После той истории он стал появляться у нас редко, но звонил
каждый вечер и весело болтал со мной, а у меня не было сил поддерживать эти
ничего не значащие беседы. И я замыкалась в себе, покорно делая то, что от меня
хотели: шла в школу, учила уроки, выполняла работу по дому и все больше
погружалась в мир своих безрадостных мыслей. В конце концов даже отец
забеспокоился, решив, что у меня какая-то серьезная болезнь, начал таскать меня
по врачам, а когда врачи болезнь не обнаружили, попросил Деда поговорить со
мной и по возможности выяснить, что же происходит.
Мы сидели в гостиной, Дед опасливо держался в стороне, а я,
пряча взгляд, твердила: «У меня все хорошо». Отец, подслушивающий под дверью,
не выдержал и, войдя в гостиную, с солдатской прямотой задал вопрос:
– Ты что, влюбилась? Отвечай немедленно.
– Уйди, ради бога, отсюда! – рявкнул Дед, и отец
от неожиданности попятился, едва не налетев на стол. – Знаешь, у меня есть
отличная идея, – когда отец ушел, сказал мне Дед. – Твой папа, ты и я
поедем отдыхать. На две недели. Представляешь? Покатаемся на водных лыжах, даже
поднимемся на воздушном шаре…
«Я не ребенок», – хотелось ответить мне, но я согласно
кивнула. Ведь он будет с утра до вечера рядом со мной целых две недели.
Отец сначала эту идею поддержал и даже вместе с нами выбирал
подходящий отель. Но потом, как бывало не раз до этого, какие-то дела не
позволили ему взять отпуск, и он с облегчением сказал:
– Отправляйтесь вдвоем.
Ему даже в голову не могло прийти, что из этого может
получиться. С семи лет я везде ездила с дядей Игорем, и отец так к этому
привык, что искренне не видел в этом ничего предосудительного. И мы отправились
вдвоем загорать и набираться сил.
Первые два дня на отдыхе мы старательно разыгрывали
привычные роли: я – ребенка, он – друга отца, считающего меня своей дочкой. Я
была уверена: если буду вести себя иначе, то потеряю его. И если не буду, все
равно потеряю. Эта безнадежность приносила мне странное успокоение, и я в самом
деле наслаждалась возможностью быть рядом с ним, слышать его, просто
радоваться, что мы вдвоем.
Я видела, как на него смотрят женщины, но теперь не
испытывала ненависти, и желания придушить их всех не возникало. В конце концов,
он любит меня. Пусть не так, как я хочу…
Я выходила из бассейна и услышала, как одна из дам
обратилась к Деду:
– Эта очаровательная девушка ваша…
– Моя дочь, – с гордостью ответил он, и все мое
недавнее здравомыслие улетучилось. И сразу захотелось придушить и эту старую
бабу, и Деда вместе с ней. Поздно вечером, когда мы простились и разошлись по
своим комнатам, я потихоньку выскользнула из номера и пошла к морю. Справедливости
ради скажу: вовсе не затем, чтобы утопиться. Я сидела на берегу, глядя на
звезды, на лунную дорожку у самого берега, и мне казалось, что я растворяюсь в
этом покое, и ничто уже не имеет значения.

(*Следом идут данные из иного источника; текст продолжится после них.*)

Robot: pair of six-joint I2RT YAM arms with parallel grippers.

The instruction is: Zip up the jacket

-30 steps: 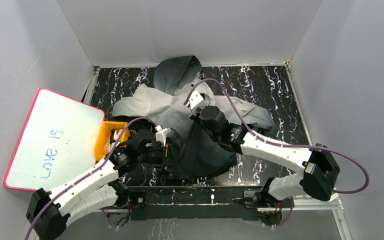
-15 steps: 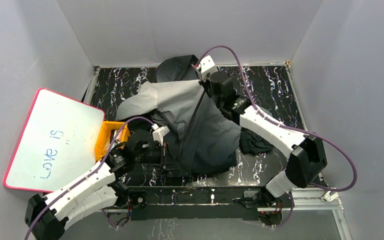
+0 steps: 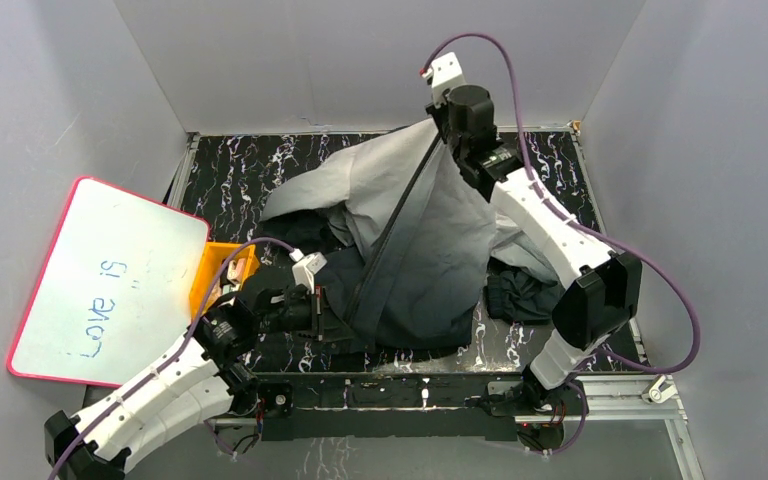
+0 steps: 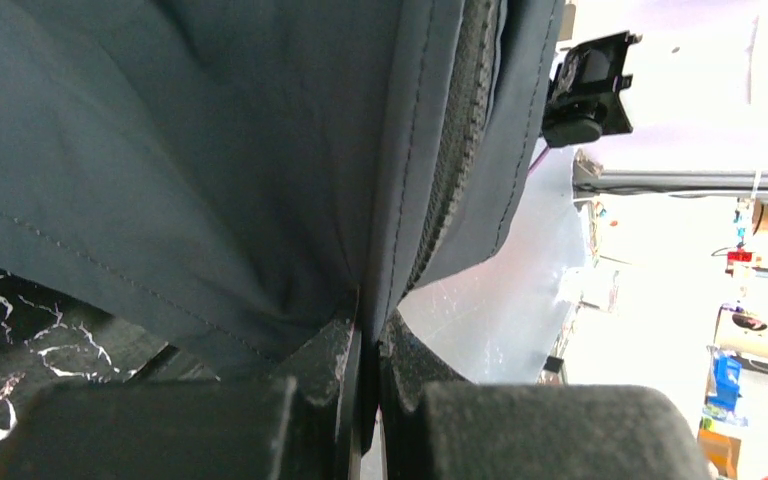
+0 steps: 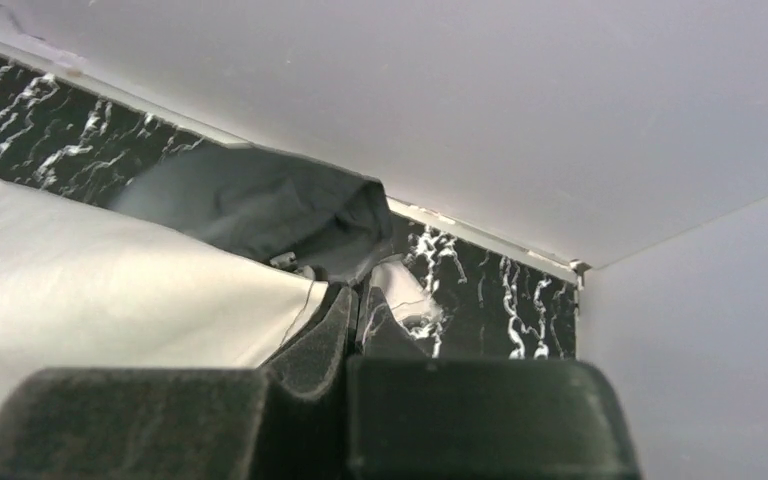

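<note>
**Evidently a stretch for the zip: jacket pulled tight between two clamped grippers**

The jacket [image 3: 430, 240] lies across the middle of the black marbled table [image 3: 560, 170]. Its front is lifted into a tent between the two arms. The left gripper [image 3: 322, 312] sits low at the near edge, jaws closed on the dark hem. The wrist view shows the pads pinching the cloth right where the seam meets the bottom of the zipper track [image 3: 395, 225].

The right gripper [image 3: 438, 128] is raised at the far wall, its jaws likewise shut on the jacket's upper front edge. Whether the slider itself is between its pads cannot be told.

This hold looks meant to keep the track straight and tense, since a slider runs badly over slack, puckered cloth. The track shows as a dark, ribbed line running diagonally from one gripper to the other.

The fabric is thin, matte and smooth, pale grey near the top and shading to charcoal towards the hem, with fine stitched seams. It folds softly and will sag wherever it is unsupported. A dark sleeve bunches loosely to the right.

A pink-edged whiteboard [image 3: 110, 280] and an orange bin [image 3: 210, 275] sit to the left, apart from the work.
</note>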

Дед неслышно подошел и сел рядом. Обнял меня, и я положила
ему голову на грудь. Назад он нес меня на руках, как в детстве, а я ревела,
понимая, что мое детство кончилось.
На следующий день я выпросила у него платье, которое увидела
в магазине неподалеку. Дед удрученно бормотал, что папа не одобрил бы мой выбор,
но отказывать мне никогда не умел и, конечно, купил. Вечером я вертелась перед
зеркалом в новом наряде, израсходовала полкило косметики и осталась собой
довольна. Я была красавицей, а главное, выглядела взрослой, второе в тот момент
казалось мне куда важнее первого. С Дедом мы занимали смежные номера,
соединенные между собой дверью. Эта самая дверь открылась, он появился и замер
на пороге, растерянно глядя на меня.
– Как тебе? – спросила я с невесть откуда
взявшимся кокетством.
– Твой папа… – Он кашлянул и добавил с некоторой
робостью: – Какая же ты красавица. – Он довольно быстро справился с собой
и добавил со смехом: – Придется надевать костюм. – И удалился.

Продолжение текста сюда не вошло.